TO DO:
Your reply should be the whole listing, copied exactly, with the pictures left out.

STORED DATA:
↓↓↓
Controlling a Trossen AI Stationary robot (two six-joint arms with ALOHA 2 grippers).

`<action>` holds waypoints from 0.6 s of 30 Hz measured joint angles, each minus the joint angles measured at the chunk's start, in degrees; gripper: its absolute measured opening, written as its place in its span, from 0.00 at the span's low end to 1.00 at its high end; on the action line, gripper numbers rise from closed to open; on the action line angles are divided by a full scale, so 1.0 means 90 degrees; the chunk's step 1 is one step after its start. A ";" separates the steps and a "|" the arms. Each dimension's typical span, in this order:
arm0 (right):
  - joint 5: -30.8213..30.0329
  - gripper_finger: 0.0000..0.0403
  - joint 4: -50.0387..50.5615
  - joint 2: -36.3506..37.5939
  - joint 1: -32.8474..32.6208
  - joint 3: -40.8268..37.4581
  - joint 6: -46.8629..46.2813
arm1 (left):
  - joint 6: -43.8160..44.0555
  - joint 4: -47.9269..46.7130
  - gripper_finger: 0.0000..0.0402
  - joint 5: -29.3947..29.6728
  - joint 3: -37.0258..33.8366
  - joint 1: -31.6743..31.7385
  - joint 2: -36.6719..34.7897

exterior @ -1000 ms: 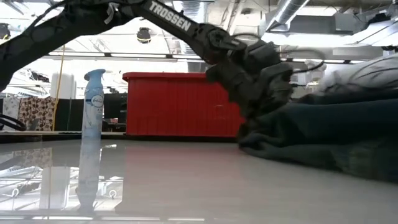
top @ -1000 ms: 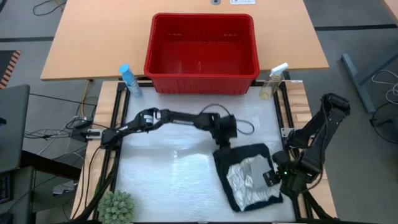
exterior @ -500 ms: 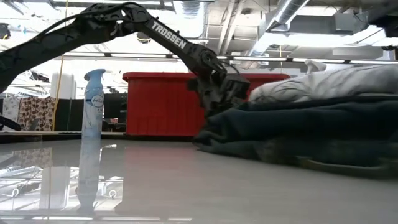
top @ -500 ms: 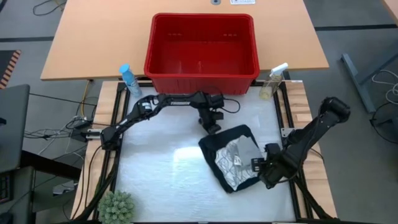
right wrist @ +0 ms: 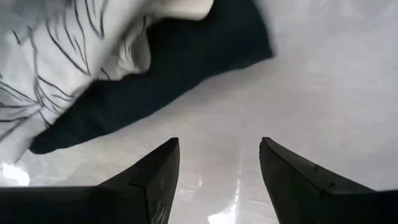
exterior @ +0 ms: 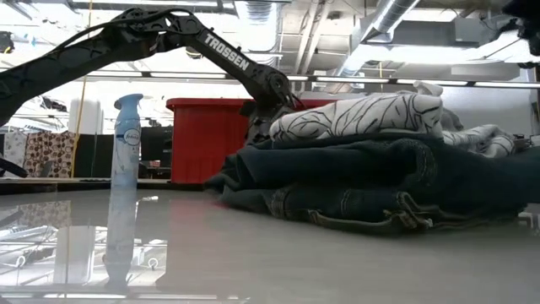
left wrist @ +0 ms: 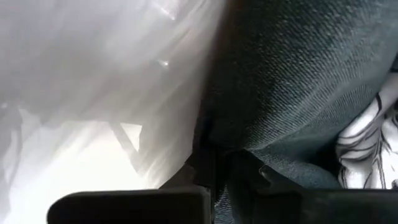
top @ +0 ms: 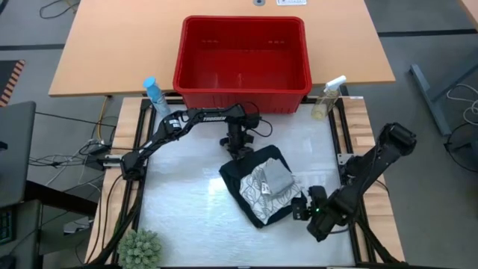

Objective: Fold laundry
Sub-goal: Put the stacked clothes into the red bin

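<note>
High view shows the left hand [top: 240, 152] pinching the jeans [top: 237, 181] at frame center, likely to drag the folded stack, while the right hand [top: 301, 209] waits spread at lower right.

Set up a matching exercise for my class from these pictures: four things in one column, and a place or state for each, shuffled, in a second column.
Column one:
1. jeans
2. leaf-print cloth
3. left end effector
4. right end effector

Column two:
A. open, beside the pile, holding nothing
B. bottom of the pile, on the table
C. shut on the denim edge
D. lying on top of the denim

Pairs: 1-B, 2-D, 3-C, 4-A
</note>
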State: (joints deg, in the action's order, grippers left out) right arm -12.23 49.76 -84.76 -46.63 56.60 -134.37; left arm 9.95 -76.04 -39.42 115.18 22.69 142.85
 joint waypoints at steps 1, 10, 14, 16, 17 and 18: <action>-0.0065 0.61 -0.0145 -0.0130 0.0004 0.0000 0.0001 | 0.0123 0.0016 0.01 -0.0001 0.0001 -0.0015 0.0000; -0.0952 0.61 -0.0991 -0.1142 0.0300 0.0000 0.0158 | 0.0423 0.0109 0.02 -0.0354 -0.0002 -0.0186 0.0015; -0.0958 0.61 -0.0445 -0.1324 0.0733 -0.0103 0.0334 | 0.0450 -0.0101 0.02 -0.0450 -0.0002 -0.0192 0.0017; -0.0963 0.61 -0.0234 -0.1329 0.1097 -0.0256 0.0600 | 0.0278 -0.0429 0.02 -0.0480 -0.0002 -0.0187 0.0003; -0.0998 0.61 -0.0224 -0.1294 0.1307 -0.0339 0.0845 | 0.0166 -0.0609 0.02 -0.0432 -0.0002 -0.0168 -0.0008; -0.1030 0.61 -0.0241 -0.1253 0.1520 -0.0426 0.1143 | 0.0065 -0.0791 0.02 -0.0353 -0.0002 -0.0151 -0.0028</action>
State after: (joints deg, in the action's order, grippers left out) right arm -21.50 47.59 -96.04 -32.95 52.76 -124.07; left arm 10.53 -83.16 -42.59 115.15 21.33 142.59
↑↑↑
RESPONSE:
Controlling a Trossen AI Stationary robot (two six-joint arms with ALOHA 2 grippers).

`<action>` holds waypoints from 0.6 s of 30 Hz measured joint angles, each minus the joint angles measured at the chunk's start, in degrees; gripper: its absolute measured opening, written as its place in its span, from 0.00 at the span's low end to 1.00 at its high end; on the action line, gripper numbers rise from closed to open; on the action line angles are divided by a full scale, so 1.0 means 90 degrees; the chunk's step 1 is one step after its start. A ";" separates the steps and a "|" the arms. Each dimension's typical span, in this order:
arm0 (right):
  - joint 5: -30.8213..30.0329
  - gripper_finger: 0.0000..0.0403
  - joint 4: -50.0387..50.5615
  - joint 2: -36.3506..37.5939
  - joint 1: -32.8474..32.6208
  - joint 3: -40.8268..37.4581
  - joint 6: -46.8629..46.2813
arm1 (left):
  - joint 6: -43.8160..44.0555
  - joint 4: -47.9269..46.7130
  - gripper_finger: 0.0000..0.0402
  - joint 5: -29.3947..29.6728
  - joint 3: -37.0258..33.8366
  - joint 1: -31.6743..31.7385
  - joint 2: -36.6719..34.7897

exterior @ -1000 ms: 
top @ -1000 ms: 
exterior @ -500 ms: 
top @ -500 ms: 
right wrist @ +0 ms: 
exterior @ +0 ms: 
left wrist @ +0 ms: 
top @ +0 ms: 

Objective: Fold laundry
Sub-goal: Put the stacked clothes into the red bin

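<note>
High view shows the left hand [top: 240, 152] pinching the jeans [top: 237, 181] at frame center, likely to drag the folded stack, while the right hand [top: 301, 209] waits spread at lower right.

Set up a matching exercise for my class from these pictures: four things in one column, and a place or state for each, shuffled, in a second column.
Column one:
1. jeans
2. leaf-print cloth
3. left end effector
4. right end effector

Column two:
A. open, beside the pile, holding nothing
B. bottom of the pile, on the table
C. shut on the denim edge
D. lying on top of the denim

Pairs: 1-B, 2-D, 3-C, 4-A
</note>
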State: (joints deg, in the action's order, grippers left out) right arm -12.23 49.76 -84.76 -46.63 56.60 -134.37; left arm 9.95 -76.04 -39.42 115.18 22.69 142.85
 joint waypoints at steps 1, 10, 14, 16, 17 and 18: <action>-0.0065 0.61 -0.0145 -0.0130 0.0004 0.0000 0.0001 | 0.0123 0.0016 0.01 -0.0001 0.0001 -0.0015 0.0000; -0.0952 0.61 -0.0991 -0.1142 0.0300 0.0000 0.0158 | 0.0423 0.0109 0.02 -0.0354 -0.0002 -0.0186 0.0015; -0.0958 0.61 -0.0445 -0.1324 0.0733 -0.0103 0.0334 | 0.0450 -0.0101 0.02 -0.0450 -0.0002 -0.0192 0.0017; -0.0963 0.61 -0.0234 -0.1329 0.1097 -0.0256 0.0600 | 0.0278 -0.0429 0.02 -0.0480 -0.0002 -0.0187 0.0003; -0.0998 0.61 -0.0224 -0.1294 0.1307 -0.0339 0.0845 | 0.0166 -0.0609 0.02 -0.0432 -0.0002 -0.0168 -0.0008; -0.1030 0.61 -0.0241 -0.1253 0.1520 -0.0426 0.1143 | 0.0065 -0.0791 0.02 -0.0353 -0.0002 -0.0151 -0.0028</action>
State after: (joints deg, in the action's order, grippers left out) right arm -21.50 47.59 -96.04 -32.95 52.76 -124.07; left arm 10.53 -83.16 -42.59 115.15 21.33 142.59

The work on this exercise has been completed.